Figure 2—figure supplement 2
Separation of histone H3 by two dimensional electrophoresis.

Coomassie stained gel of pooled histone H3 containing fractions resolved by two dimensional electrophoresis (2-DE). All labelled spots were subsequently analysed by mass spectrometry to identify the proteins in Table 1. Source data is found in Figure 2—figure supplement 2—source data 1.

Figure 2—figure supplement 2—source data 1

2DE-gel showing spots for identification by mass spectrometry.

https://cdn.elifesciences.org/articles/68283/elife-68283-fig2-figsupp2-data1-v2.zip
Figure 3 with 4 supplements
Screening and detection of cleaved H3 and NETs by 3D9.
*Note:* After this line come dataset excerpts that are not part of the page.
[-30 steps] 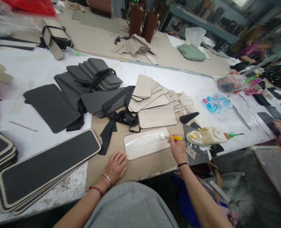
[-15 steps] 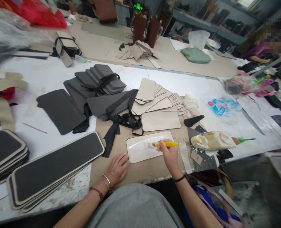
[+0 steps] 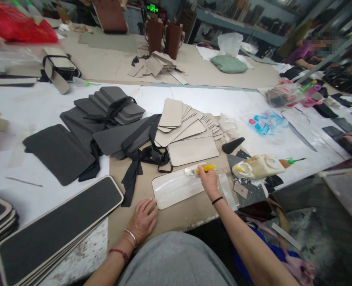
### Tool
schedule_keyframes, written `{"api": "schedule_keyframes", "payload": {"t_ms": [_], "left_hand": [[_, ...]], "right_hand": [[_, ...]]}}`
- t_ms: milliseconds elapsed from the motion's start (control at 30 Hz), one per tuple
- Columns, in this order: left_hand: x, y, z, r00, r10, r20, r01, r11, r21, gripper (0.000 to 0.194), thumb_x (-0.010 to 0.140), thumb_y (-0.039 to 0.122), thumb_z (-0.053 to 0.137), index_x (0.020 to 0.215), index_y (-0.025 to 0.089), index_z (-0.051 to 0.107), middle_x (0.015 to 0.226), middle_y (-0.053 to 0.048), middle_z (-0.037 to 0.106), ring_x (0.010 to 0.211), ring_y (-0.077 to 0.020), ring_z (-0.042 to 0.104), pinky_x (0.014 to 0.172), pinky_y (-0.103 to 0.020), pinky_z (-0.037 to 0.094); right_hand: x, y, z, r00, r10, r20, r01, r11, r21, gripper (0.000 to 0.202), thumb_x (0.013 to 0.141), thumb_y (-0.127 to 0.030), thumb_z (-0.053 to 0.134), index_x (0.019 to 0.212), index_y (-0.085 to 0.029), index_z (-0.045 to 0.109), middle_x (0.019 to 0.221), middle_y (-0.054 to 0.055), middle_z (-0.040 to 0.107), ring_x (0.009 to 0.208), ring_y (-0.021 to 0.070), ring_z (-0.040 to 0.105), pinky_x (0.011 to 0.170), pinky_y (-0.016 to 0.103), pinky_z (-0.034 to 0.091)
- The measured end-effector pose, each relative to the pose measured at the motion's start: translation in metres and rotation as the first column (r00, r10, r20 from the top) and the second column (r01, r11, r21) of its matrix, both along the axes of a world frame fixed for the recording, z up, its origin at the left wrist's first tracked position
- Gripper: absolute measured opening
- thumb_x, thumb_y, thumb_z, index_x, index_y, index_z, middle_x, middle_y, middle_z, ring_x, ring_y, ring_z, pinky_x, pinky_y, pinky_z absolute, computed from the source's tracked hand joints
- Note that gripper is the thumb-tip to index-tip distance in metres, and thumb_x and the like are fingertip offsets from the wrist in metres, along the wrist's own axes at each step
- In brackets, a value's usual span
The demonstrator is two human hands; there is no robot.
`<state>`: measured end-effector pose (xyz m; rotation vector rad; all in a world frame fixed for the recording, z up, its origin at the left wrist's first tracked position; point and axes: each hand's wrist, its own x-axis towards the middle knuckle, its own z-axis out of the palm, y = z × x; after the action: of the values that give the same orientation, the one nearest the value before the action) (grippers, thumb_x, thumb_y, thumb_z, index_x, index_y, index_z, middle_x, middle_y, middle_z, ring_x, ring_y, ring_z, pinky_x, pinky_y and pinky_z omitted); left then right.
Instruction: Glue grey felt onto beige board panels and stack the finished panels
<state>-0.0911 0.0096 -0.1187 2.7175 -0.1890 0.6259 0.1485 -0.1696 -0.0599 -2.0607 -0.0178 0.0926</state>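
The left hand [image 3: 142,220] is nearest, resting on the brown-covered part of the desk [image 3: 120,224], its fingers slightly bent, lying close side by side and gripping nothing. Their tips meet the near left corner of a pale panel [image 3: 172,192], or come right up beside it; the exact contact is too small to tell. The panel lies flat between the two hands, its long axis running across the person's front, the right end angled a little farther away. A glossy white coat streaks its face.

To the left of the left-hand fingers, a stack of long dark boards [image 3: 59,226] with pale borders slants away toward the right.

Over the panel's far right part, the right hand [image 3: 210,182] has its fingers pinched together on the yellow handle of a brush [image 3: 208,168]. The brush lies nearly level from side to side: its whitened bristles point left from the fingers, against the panel's far edge area, and the handle's end sticks out to their right.

Right of those fingers lies a white-smeared container [image 3: 257,167]. Beyond them are a black tapered object [image 3: 233,145] and fanned pale panels [image 3: 193,150]; beyond the left-hand fingers, black strips [image 3: 137,157] and dark panels [image 3: 61,153].
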Motion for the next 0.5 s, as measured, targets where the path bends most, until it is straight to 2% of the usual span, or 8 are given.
{"api": "schedule_keyframes", "payload": {"t_ms": [133,233,400,500], "left_hand": [[0.001,0.000,0.002,1.000,-0.005,0.008,0.006,1.000,-0.008,0.024,0.076,0.014,0.049,0.097,0.016,0.061,0.110,-0.013,0.061,0.109,-0.0251,0.049,0.092,-0.044,0.043],[0.002,0.000,0.003,1.000,-0.015,0.027,0.016,1.000,-0.016,0.025,0.076,0.013,0.049,0.098,0.015,0.061,0.109,-0.014,0.061,0.108,-0.0259,0.050,0.091,-0.044,0.044],[0.002,0.001,0.003,1.000,-0.024,0.007,0.024,0.999,-0.026,0.026,0.077,0.013,0.048,0.099,0.016,0.061,0.110,-0.013,0.061,0.108,-0.0251,0.050,0.089,-0.044,0.045],[0.002,0.003,0.002,0.999,-0.036,0.000,0.036,0.999,-0.023,0.028,0.077,0.013,0.047,0.101,0.019,0.061,0.110,-0.011,0.061,0.106,-0.0239,0.050,0.088,-0.043,0.046]], "right_hand": [[0.029,-0.039,0.003,0.990,-0.077,0.120,0.100,0.974,-0.201,0.034,0.075,-0.050,0.047,0.071,-0.017,0.058,0.057,0.006,0.064,0.053,0.0212,0.062,0.056,0.032,0.048],[0.039,-0.055,0.007,0.984,-0.084,0.157,0.123,0.958,-0.259,0.032,0.076,-0.046,0.046,0.070,-0.017,0.059,0.054,0.005,0.062,0.055,0.0215,0.061,0.058,0.033,0.046],[0.040,-0.068,0.016,0.977,-0.077,0.200,0.136,0.944,-0.300,0.028,0.075,-0.041,0.048,0.068,-0.017,0.062,0.054,0.005,0.061,0.059,0.0207,0.058,0.061,0.032,0.042],[0.032,-0.069,0.018,0.968,-0.018,0.248,0.116,0.916,-0.385,0.028,0.076,-0.041,0.048,0.071,-0.018,0.063,0.057,0.005,0.062,0.059,0.0199,0.058,0.062,0.031,0.041]]}}
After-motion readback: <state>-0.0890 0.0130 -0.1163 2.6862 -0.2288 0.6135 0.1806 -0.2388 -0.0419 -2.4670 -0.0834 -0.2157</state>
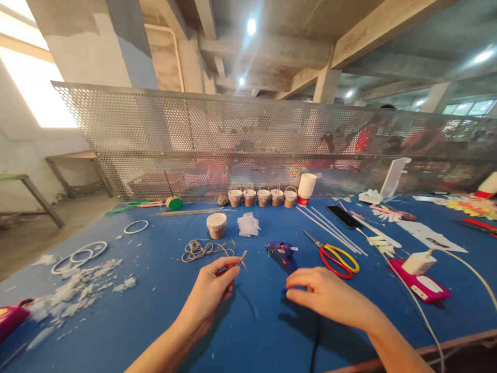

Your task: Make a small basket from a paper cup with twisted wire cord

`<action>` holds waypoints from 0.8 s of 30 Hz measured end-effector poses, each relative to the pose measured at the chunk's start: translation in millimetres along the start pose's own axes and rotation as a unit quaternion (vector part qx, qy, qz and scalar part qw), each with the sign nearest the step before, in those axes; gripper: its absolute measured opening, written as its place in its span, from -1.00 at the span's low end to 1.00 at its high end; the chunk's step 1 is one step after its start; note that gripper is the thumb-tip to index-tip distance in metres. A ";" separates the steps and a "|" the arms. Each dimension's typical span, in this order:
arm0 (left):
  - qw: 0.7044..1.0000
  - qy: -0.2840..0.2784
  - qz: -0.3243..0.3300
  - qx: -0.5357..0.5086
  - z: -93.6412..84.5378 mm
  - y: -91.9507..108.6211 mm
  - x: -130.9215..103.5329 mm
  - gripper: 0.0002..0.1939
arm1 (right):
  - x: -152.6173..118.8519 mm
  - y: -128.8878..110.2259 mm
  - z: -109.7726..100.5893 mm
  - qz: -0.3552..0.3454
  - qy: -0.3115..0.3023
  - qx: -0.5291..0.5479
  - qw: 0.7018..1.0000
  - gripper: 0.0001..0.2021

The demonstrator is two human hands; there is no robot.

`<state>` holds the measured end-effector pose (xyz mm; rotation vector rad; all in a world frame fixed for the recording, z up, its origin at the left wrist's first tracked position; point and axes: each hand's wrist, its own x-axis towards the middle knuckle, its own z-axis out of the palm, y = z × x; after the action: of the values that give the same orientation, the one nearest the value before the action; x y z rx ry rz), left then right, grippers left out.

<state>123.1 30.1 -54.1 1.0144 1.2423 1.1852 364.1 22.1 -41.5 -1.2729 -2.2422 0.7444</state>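
Note:
My left hand (216, 282) pinches a short piece of twine (243, 259), its end sticking up past the fingertips. Over the blue table my right hand (324, 296) hovers with thumb and fingers apart, and I see nothing in it. Just beyond that hand lies a blue glue gun (280, 248). A loose coil of twine (200, 249) rests behind my left hand. Behind the coil stands a small wrapped cup (216, 226) without a handle, and beside it lies a stack of white sheets (249, 225).
Several small cups with handles (263, 198) line the back beside stacked paper cups (306, 187). Red-and-yellow scissors (337, 259), a phone (344, 217) and a pink power strip (421, 282) with cables lie right. White scraps (79, 287) and rings (79, 257) are left. A perforated metal screen (155, 124) borders the back.

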 end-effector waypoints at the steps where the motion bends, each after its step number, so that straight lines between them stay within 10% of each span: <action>1: 1.000 0.004 -0.004 -0.003 -1.6 0.8 1.4 -0.59 | -1.2 8.2 -4.0 0.027 0.050 -0.024 0.998 -0.77; 4: 1.000 0.014 -0.021 -0.012 -3.9 2.0 7.6 -0.61 | 2.8 35.3 -10.2 0.137 0.170 -0.087 0.972 -0.65; 7: 0.999 0.006 -0.036 -0.018 -1.9 -0.3 16.1 -0.62 | 16.8 54.2 -2.6 0.170 0.161 -0.075 0.969 -0.77; 15: 0.997 -0.006 -0.066 -0.032 3.4 -12.2 37.5 -0.69 | 63.2 60.4 41.3 0.147 0.134 0.041 0.979 -0.83; 24: 0.994 -0.015 -0.088 -0.068 3.6 -24.2 41.9 -0.69 | 37.1 23.8 56.5 -0.017 0.148 0.115 0.982 -0.78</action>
<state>127.1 68.5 -83.5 0.8031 1.1842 1.0979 326.7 51.7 -94.9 -1.1482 -1.8768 0.7247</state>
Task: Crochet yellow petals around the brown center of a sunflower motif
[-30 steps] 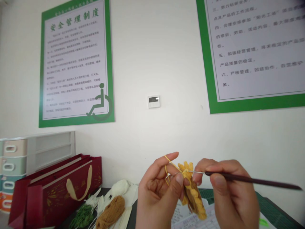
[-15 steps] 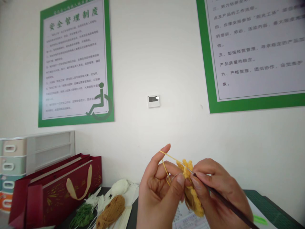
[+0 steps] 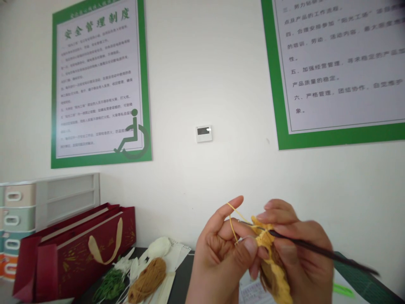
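My left hand (image 3: 226, 253) pinches a yellow crochet piece (image 3: 267, 240) between thumb and fingers, and a strand of yellow yarn (image 3: 233, 230) loops over its raised index finger. In my right hand (image 3: 305, 253) is a crochet hook (image 3: 319, 246) with a dark handle, held like a pen. Its thin metal shaft passes by the top of the piece and points left toward the yarn. Right fingertips also rest against the piece's upper edge. A brownish part shows on the lower piece, partly hidden by my right hand.
On the dark table lie a brown yarn skein (image 3: 147, 279), a white yarn ball (image 3: 160, 248) and green yarn (image 3: 109, 285). Red gift bags (image 3: 85, 257) stand at left before a drawer unit (image 3: 68, 194). Printed paper (image 3: 253, 291) and a green cutting mat (image 3: 363, 280) lie beneath and beside my hands.
Both hands and the crochet piece have shifted right. The hook has tilted flatter, its handle end now showing at right, and my right fingers have lifted over the piece's top.
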A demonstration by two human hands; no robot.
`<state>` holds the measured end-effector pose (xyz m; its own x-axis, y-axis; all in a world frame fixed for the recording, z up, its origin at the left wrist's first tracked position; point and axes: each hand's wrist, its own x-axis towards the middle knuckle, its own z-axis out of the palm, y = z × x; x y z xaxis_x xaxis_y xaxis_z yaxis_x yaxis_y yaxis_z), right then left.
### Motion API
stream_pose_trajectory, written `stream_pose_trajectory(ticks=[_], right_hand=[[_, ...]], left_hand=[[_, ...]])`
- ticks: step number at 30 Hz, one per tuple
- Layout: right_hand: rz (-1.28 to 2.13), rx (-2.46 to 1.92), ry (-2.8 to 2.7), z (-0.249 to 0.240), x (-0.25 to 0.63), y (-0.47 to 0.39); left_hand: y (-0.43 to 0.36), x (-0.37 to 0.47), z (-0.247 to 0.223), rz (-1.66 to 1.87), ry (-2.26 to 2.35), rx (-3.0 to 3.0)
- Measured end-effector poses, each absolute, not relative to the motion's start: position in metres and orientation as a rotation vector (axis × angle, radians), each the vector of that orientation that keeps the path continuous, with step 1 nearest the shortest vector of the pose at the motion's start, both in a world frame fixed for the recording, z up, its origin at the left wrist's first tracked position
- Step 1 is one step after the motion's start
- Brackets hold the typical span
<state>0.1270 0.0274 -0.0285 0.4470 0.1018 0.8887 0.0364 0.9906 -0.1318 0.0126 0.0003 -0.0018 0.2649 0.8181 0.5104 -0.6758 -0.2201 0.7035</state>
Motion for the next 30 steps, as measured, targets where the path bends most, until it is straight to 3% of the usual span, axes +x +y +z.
stream_pose_trajectory(ticks=[3,8,30], right_hand=[[0.390,-0.069,-1.154,-0.026,0.126,0.026],[0.512,-0.059,-1.135,-0.022,0.130,0.024],[0.169,-0.088,-1.290,-0.019,0.145,0.019]], left_hand=[[0.001,0.016,-0.004,1.475,0.170,1.173],[0.002,0.019,-0.009,1.607,0.170,1.233],[-0.001,0.022,-0.004,1.715,0.251,1.188]])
(A) Immunoblots of lysates prepared from neutrophils stimulated with PMA (50 nM) for the times indicated in the figure. H3 C-terminal antibody was used as a control to detect all H3 forms while a single band (cleaved H3) was detected by the newly generated monoclonal antibody, 3D9. Source data can be found in Figure 3—source data 1. (B) Immunofluorescent microscopy of neutrophils stimulated with PMA and fixed at the indicated times. Samples were stained with Hoechst (DNA - blue) and 3D9 (with Alexafluor-568 conjugated secondary antibody - red). NS: non-stimulated. Images were taken on an upright fluorescent microscope at 20 x (Fluotar, numerical aperture 0.5). Scale bars – 50 µm (full field) and 10 µm (inset) (C) Direct ELISA for cleaved H3 in NETs, chromatin (A549 lung epithelial cells), recombinant histone H3 and DNA. Samples were serially diluted and immobilized on a high-affinity ELISA plate according to DNA content (for NETs, chromatin and DNA) or protein content (for recombinant histone H3) as determined by PicoGreen and bicinchoninic acid assays respectively. Starting concentration was 1 µg/ml DNA or protein. Cleaved H3 was detected using 3D9 (2 µg/ml) and HRP conjugated anti-mouse secondary antibody and reactions were developed using TMB (3,3',5,5'-tetramethylbenzidine) as a substrate. Data is presented for dilution 200 ng/ml. REIRR peptide control was coated at 20 ng/ml. Data represents mean ± SD of 3 experiments using independent NET donors. Source data can be found in Figure 3—source data 2.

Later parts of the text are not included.